Metabolomics analysis of oil palm (Elaeis guineensis) leaf: evaluation of sample preparation steps using UHPLC–MS/MS

Abstract

Introduction

Metabolomics analysis of oil palm leaves is a promising strategy to prospect new added-value compounds of this underutilized oil industry by-product. Although previous studies had reported some metabolites identified in this matrix, they had been focused on few compounds using conventional analytical techniques.

Objectives

This study aimed to develop a new high throughput method based on metabolomics able to detect a wide range of metabolites classes in Elaeis guineensis leaves.
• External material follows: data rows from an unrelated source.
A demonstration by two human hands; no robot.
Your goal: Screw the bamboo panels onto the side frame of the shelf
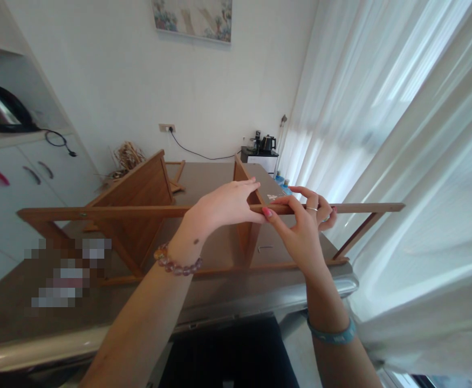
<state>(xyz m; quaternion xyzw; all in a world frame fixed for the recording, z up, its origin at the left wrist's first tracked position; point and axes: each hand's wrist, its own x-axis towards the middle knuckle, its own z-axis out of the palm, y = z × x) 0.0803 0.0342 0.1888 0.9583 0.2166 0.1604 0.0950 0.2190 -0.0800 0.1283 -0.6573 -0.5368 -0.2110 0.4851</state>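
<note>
A wooden shelf frame (365, 208) lies on its side on the table, its long upper rail running across my view. My left hand (225, 202) grips that rail at the middle, thumb in front and fingers over the top beside an upright shelf board (241, 171). My right hand (302, 223) is closed in a pinch against the rail just right of it, thumb and index finger together. Anything small between those fingertips is hidden. A wider slatted wooden panel (138, 186) joins the frame on the left. Below the rail, an L-shaped hex key (265, 248) lies on the tabletop.
The brown table (207, 180) has a shiny rounded front edge. Another wooden piece (177, 186) and a small clear packet (276, 197) lie farther back. A black coffee maker (268, 143) stands beyond, white curtains (381, 134) hang right, and a kettle (5, 108) sits left.
</note>
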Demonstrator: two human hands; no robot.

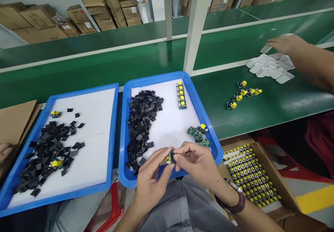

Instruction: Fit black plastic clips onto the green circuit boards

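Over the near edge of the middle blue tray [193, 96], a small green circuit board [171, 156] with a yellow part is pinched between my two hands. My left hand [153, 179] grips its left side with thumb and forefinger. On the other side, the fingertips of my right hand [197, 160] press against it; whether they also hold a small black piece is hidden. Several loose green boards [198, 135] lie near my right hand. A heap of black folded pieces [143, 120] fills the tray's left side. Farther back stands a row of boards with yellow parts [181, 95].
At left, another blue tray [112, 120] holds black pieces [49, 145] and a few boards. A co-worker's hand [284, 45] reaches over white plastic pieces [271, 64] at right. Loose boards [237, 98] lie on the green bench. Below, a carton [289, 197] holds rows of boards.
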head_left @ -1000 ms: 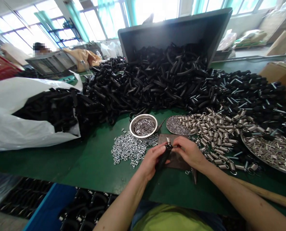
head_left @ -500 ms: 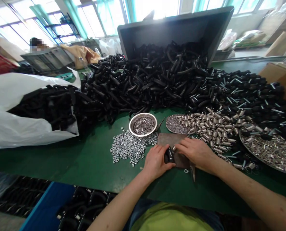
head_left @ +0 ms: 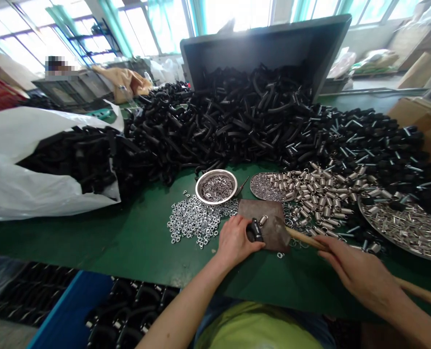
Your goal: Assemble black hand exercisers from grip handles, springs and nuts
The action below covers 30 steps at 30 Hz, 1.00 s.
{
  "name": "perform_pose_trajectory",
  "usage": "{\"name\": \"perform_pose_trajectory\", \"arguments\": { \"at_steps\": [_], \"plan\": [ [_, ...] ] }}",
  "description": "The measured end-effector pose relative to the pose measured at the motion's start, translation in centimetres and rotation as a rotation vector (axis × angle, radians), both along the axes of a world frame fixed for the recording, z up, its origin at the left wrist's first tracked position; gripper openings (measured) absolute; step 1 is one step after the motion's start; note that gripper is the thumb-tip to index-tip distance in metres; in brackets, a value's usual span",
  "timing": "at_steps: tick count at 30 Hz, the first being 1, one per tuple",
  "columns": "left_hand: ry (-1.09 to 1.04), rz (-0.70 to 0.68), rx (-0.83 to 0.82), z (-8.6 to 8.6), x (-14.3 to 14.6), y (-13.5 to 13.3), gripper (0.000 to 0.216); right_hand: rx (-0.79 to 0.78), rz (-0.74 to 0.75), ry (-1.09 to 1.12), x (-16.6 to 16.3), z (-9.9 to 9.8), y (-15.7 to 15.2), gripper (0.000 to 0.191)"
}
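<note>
On a flat metal plate (head_left: 250, 208), my left hand (head_left: 236, 238) pinches a curved black plastic handle (head_left: 257, 231) between thumb and fingers. A short coil spring (head_left: 262, 220) lies against or just beside its upper end; whether they are joined I cannot tell. My right hand (head_left: 359, 269) is closed around the wooden shaft of a hammer (head_left: 302, 236). The dark hammer head (head_left: 281, 231) is over the right side of the plate, a little apart from the black handle. A loose small metal ring (head_left: 280, 255) sits at the plate's lower edge.
Left of the plate are a pile of nuts (head_left: 193, 220) and a round bowl of small pins (head_left: 197, 194). Springs (head_left: 320, 198) and a large tray (head_left: 386, 237) of pins lie right. Black handles (head_left: 230, 121) heap behind, before a tipped grey bin (head_left: 215, 53).
My right hand has left the black handle and moved right, now gripping the hammer by its shaft. The hammer head has come onto the plate. My left hand stays on the black handle.
</note>
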<state>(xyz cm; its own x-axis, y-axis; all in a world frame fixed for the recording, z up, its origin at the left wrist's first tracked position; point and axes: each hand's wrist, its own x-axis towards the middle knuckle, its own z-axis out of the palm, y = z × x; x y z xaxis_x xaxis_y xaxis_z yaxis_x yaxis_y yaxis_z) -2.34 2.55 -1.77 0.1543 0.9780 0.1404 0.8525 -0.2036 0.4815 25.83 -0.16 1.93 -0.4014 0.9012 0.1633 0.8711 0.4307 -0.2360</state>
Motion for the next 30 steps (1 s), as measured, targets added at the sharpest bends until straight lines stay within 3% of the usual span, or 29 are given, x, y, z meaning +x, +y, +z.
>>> {"name": "perform_pose_trajectory", "arguments": {
  "at_steps": [2,4,8,10,14,20,25,30],
  "plan": [
    [-0.002,0.009,-0.003,0.0,0.1,0.0,0.059,0.041,0.015,0.172,-2.4,1.8,0.4,0.036],
    [-0.009,0.013,-0.004,0.0,0.1,0.0,0.059,0.106,-0.001,0.285,-4.3,2.1,0.8,0.038],
    [-0.013,0.03,-0.003,-0.2,0.2,0.1,0.059,0.017,0.079,0.124,-5.6,0.6,1.4,0.037],
    [-0.014,0.032,-0.005,-0.2,0.2,0.1,0.058,-0.024,0.086,0.09,-5.7,0.8,1.5,0.038],
    [-0.003,0.032,-0.019,-0.1,0.1,0.1,0.06,0.149,0.002,0.287,-6.0,1.8,1.5,0.043],
    [-0.018,0.042,-0.025,0.1,0.4,0.0,0.056,0.0,0.028,0.003,-4.8,-2.1,0.9,0.041],
    [-0.111,0.121,-0.003,-0.3,0.7,-0.1,0.054,0.218,-0.129,-0.186,-0.7,-4.3,-1.7,0.044],
    [-0.477,0.269,-0.019,0.6,0.6,-0.1,0.047,0.294,-0.128,-0.29,2.3,-5.7,-2.6,0.04]
  ]
}}
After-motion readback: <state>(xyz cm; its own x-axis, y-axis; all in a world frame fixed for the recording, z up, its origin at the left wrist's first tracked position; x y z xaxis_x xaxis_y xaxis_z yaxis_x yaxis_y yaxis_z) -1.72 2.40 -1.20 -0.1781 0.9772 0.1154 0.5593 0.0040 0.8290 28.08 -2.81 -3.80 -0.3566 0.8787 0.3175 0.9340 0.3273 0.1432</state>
Furthermore, we investigate the effects caused by harvesting/sample preparation steps for the metabolites identification.

Method

Metabolites analyses were performed by ultra-high liquid chromatography—mass spectrometry (UHPLC–MS) using both ionization modes, ESI(+)–MS and ESI(−)–MS. ANOVA simultaneous component analysis (ASCA) of the resulting complex multivariate dataset was applied to evaluate metabolic alterations. Identification of major metabolites was performed by high resolution mass spectrometry and MS/MS experiments.

Result

A high throughput method based on UHPLC–MS was successfully developed to E. guineensis leaves, detecting from polar to non-polar acid and basic metabolites. According to ASCA, oil palm leaves metabolic fingerprintings have shown influence of transportation/storage and extraction solvent used chosen. In fact, the most significant effect is due to the solvent composition. A total of thirteen metabolites were assigned based on HRMS and MS/MS experiments. However, only seven metabolites identified were previously reported, which represents a potential field to discover new metabolites.

Conclusion

Sample preparation steps should be carefully performed in metabolomics studies, because metabolites will be extracted and identified based on transport and solvent of extraction conditions. In this study, we established a reliable analytical protocol, from sample preparation to data analyses, to prospect new metabolites in oil palm leaves. This protocol could be further applied to similar oil-bearing crops.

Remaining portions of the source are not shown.